◆ **Exercise requirements**
The response should consist solely of the lines running from the line with "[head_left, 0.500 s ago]" to the end of the data, retyped exactly.

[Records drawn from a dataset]
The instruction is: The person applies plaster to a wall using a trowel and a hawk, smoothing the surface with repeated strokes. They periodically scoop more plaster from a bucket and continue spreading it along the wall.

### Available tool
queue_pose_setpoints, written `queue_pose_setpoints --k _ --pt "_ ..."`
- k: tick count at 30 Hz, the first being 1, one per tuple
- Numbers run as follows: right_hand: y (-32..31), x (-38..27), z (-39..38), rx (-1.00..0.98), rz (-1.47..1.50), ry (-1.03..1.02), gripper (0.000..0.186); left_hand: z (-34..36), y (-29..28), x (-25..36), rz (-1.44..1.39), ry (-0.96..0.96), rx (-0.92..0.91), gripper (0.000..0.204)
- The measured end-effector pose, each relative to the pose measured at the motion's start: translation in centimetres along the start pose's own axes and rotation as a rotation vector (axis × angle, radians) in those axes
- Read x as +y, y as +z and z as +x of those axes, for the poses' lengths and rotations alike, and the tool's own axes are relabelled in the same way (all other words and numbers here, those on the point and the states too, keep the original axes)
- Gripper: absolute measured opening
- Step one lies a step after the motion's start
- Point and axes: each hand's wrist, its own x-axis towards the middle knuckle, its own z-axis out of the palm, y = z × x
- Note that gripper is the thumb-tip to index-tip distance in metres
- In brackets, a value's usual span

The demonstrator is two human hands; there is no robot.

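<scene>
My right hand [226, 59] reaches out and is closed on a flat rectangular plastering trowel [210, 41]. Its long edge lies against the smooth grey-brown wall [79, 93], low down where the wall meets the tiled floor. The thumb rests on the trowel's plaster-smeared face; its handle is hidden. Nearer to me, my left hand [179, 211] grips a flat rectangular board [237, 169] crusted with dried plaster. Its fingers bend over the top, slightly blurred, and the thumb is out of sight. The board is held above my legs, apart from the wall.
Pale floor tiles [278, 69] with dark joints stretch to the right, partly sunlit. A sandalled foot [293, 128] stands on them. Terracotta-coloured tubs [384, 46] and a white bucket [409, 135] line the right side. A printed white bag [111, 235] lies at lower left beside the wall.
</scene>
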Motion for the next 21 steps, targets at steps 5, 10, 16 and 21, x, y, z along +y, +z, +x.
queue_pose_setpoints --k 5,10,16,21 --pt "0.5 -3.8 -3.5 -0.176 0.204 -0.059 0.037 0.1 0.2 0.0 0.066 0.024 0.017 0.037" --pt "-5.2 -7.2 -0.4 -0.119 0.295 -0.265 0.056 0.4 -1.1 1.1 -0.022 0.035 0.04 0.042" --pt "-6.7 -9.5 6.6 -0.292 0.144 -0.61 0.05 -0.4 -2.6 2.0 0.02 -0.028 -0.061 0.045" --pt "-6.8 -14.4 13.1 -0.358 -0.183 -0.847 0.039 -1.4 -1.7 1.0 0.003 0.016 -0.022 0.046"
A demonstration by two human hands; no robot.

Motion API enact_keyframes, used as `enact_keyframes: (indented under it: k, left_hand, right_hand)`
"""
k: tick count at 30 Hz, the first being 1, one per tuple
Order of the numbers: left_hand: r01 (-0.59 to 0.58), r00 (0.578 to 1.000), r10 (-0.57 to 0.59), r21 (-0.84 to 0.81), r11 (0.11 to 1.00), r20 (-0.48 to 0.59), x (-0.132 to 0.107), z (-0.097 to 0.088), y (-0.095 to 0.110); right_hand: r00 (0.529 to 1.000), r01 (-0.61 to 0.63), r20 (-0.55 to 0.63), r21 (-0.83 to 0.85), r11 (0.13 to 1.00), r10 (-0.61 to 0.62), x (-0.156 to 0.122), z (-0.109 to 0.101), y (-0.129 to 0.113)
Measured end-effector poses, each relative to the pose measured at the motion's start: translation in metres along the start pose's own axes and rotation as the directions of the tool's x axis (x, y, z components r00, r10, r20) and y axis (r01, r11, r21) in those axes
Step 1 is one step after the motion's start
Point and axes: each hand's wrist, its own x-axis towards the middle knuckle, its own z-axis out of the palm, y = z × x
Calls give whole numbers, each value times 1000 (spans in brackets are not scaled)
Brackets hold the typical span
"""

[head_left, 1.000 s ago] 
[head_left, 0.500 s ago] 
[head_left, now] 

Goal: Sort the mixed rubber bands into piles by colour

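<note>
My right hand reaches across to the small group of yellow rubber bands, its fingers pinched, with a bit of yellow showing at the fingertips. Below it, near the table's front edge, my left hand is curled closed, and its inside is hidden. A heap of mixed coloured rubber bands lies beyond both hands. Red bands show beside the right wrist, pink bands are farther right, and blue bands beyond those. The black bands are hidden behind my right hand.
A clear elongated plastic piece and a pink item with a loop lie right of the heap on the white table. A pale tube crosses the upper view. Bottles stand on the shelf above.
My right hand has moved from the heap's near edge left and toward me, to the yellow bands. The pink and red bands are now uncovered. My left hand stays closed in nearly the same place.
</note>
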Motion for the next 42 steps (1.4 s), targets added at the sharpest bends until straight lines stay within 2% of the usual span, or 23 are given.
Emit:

◆ **Solution to the problem**
[head_left, 0.500 s ago] 
[head_left, now] 

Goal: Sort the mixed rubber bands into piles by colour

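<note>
My right hand reaches across to the small group of yellow rubber bands, its fingers pinched, with a bit of yellow showing at the fingertips. Below it, near the table's front edge, my left hand is curled closed, and its inside is hidden. A heap of mixed coloured rubber bands lies beyond both hands. Red bands show beside the right wrist, pink bands are farther right, and blue bands beyond those. The black bands are hidden behind my right hand.
A clear elongated plastic piece and a pink item with a loop lie right of the heap on the white table. A pale tube crosses the upper view. Bottles stand on the shelf above.
My right hand has moved from the heap's near edge left and toward me, to the yellow bands. The pink and red bands are now uncovered. My left hand stays closed in nearly the same place.
</note>
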Motion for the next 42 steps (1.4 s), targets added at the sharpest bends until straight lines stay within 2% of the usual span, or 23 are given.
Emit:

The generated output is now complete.